Task item »
Among the lines below, restate word for word only those from the line with "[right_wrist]" through the line with "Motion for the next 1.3", with both end lines kept.

Given records »
■ ■ ■ ■

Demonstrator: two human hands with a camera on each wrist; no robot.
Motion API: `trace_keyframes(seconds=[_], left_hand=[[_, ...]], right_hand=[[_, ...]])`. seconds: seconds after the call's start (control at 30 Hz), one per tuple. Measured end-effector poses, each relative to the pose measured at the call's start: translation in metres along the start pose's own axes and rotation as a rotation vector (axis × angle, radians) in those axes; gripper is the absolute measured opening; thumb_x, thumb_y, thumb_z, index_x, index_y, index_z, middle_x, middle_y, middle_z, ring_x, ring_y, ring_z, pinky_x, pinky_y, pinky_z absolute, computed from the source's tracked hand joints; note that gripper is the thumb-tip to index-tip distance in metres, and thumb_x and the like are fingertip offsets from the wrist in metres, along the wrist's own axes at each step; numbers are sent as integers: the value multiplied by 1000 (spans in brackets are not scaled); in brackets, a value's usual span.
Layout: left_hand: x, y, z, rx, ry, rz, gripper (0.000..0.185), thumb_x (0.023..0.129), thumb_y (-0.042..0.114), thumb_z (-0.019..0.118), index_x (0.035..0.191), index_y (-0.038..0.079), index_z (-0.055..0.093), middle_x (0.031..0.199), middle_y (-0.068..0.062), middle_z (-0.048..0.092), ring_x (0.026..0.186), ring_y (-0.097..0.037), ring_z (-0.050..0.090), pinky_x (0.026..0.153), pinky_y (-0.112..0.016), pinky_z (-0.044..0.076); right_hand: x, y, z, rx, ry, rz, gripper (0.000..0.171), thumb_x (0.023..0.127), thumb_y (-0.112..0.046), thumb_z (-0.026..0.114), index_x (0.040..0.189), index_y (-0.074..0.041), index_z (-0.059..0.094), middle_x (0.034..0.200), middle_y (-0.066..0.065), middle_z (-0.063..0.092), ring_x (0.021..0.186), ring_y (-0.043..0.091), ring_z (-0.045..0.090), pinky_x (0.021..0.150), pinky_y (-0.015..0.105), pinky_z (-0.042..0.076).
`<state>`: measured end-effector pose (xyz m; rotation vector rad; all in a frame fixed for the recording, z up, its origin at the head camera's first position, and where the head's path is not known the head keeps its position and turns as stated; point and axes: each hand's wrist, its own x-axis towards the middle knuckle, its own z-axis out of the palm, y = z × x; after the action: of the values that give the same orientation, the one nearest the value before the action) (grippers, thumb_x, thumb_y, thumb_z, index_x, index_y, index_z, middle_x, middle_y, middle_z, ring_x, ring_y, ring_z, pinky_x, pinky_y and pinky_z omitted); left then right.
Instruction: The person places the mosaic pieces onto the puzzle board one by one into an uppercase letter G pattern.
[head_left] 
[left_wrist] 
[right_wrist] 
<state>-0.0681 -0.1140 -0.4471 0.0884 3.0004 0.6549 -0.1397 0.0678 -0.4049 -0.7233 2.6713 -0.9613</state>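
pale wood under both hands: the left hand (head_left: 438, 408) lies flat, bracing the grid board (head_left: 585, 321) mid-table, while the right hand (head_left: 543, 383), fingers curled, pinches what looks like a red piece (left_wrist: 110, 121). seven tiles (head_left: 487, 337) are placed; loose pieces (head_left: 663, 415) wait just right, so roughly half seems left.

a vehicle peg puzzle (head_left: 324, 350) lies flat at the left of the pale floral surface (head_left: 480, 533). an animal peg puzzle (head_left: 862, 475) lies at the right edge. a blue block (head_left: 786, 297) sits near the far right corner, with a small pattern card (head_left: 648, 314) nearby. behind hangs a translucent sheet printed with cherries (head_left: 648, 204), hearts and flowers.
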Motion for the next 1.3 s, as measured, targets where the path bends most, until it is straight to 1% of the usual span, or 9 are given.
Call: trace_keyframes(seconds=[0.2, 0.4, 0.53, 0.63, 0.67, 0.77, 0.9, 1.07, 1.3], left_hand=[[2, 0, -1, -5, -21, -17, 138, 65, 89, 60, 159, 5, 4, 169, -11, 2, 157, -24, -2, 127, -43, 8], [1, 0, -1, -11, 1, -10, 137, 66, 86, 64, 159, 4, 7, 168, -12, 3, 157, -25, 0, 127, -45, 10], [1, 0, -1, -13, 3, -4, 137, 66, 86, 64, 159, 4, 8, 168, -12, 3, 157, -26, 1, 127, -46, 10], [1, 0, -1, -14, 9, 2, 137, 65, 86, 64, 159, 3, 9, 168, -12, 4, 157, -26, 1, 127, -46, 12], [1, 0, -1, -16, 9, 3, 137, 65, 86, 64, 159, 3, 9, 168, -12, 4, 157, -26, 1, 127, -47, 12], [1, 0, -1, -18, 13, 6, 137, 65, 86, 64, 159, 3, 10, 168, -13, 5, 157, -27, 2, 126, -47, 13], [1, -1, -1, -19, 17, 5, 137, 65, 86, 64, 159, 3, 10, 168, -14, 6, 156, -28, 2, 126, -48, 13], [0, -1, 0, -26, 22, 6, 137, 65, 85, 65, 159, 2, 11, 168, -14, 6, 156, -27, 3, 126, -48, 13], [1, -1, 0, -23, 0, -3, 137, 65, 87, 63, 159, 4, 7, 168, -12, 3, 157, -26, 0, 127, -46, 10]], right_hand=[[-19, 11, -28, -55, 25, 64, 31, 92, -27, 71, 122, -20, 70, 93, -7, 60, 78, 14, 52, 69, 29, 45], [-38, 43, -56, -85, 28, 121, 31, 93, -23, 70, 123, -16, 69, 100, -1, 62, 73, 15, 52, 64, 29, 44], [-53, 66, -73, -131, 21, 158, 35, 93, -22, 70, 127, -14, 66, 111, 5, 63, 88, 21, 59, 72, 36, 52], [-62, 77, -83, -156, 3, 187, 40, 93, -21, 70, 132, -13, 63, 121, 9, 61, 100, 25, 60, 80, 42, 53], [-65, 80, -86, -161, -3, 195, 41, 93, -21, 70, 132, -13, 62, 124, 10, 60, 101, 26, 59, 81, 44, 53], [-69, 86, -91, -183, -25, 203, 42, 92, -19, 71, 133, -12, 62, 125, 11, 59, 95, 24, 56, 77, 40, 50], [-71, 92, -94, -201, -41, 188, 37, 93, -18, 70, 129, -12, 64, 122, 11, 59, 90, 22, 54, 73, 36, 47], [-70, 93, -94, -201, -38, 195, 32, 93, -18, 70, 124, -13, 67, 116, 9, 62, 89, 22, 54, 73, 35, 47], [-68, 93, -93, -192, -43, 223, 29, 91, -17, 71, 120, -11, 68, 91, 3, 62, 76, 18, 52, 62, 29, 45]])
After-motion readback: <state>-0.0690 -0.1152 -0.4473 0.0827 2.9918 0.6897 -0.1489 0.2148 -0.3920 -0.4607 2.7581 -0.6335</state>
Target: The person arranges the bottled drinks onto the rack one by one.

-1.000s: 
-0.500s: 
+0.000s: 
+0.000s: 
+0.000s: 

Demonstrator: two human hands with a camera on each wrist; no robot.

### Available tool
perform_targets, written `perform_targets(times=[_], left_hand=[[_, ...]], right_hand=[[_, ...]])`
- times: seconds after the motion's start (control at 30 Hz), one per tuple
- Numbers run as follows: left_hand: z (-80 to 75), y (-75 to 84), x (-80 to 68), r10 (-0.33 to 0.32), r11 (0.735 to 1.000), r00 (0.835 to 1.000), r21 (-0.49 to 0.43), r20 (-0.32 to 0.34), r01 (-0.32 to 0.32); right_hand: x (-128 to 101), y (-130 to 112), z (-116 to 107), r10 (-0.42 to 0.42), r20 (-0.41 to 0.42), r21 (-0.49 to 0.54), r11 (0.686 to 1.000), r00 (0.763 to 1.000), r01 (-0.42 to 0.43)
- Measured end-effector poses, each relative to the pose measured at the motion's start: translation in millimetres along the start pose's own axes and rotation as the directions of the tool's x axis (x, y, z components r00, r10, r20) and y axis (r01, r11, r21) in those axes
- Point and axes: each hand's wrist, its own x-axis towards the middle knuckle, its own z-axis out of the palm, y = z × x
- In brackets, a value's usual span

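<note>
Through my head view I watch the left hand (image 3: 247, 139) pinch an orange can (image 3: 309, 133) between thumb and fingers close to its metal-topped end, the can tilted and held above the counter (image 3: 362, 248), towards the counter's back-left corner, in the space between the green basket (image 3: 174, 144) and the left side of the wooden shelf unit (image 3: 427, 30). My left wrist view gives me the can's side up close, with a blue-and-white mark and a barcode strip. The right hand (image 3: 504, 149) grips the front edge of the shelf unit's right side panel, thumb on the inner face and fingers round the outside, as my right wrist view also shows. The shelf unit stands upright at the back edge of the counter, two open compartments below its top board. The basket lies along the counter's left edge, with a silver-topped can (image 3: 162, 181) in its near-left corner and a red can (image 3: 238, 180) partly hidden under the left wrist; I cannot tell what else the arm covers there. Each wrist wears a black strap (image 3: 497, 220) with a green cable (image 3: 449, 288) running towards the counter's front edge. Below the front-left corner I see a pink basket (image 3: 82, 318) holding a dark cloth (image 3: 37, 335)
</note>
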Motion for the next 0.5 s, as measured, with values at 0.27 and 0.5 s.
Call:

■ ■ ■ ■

Solution for this problem »
[right_wrist] 
<state>-0.0681 -0.1140 -0.4471 0.0884 3.0004 0.6549 -0.1397 0.0678 -0.4049 -0.7233 2.6713 -0.9613</state>
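pale wood under both hands: the left hand (head_left: 438, 408) lies flat, bracing the grid board (head_left: 585, 321) mid-table, while the right hand (head_left: 543, 383), fingers curled, pinches what looks like a red piece (left_wrist: 110, 121). seven tiles (head_left: 487, 337) are placed; loose pieces (head_left: 663, 415) wait just right, so roughly half seems left.

a vehicle peg puzzle (head_left: 324, 350) lies flat at the left of the pale floral surface (head_left: 480, 533). an animal peg puzzle (head_left: 862, 475) lies at the right edge. a blue block (head_left: 786, 297) sits near the far right corner, with a small pattern card (head_left: 648, 314) nearby. behind hangs a translucent sheet printed with cherries (head_left: 648, 204), hearts and flowers.
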Motion for the next 1.3 s, as measured, targets where the path bends most, until it is straight to 1% of the usual span, or 9 are given.

This completes the output.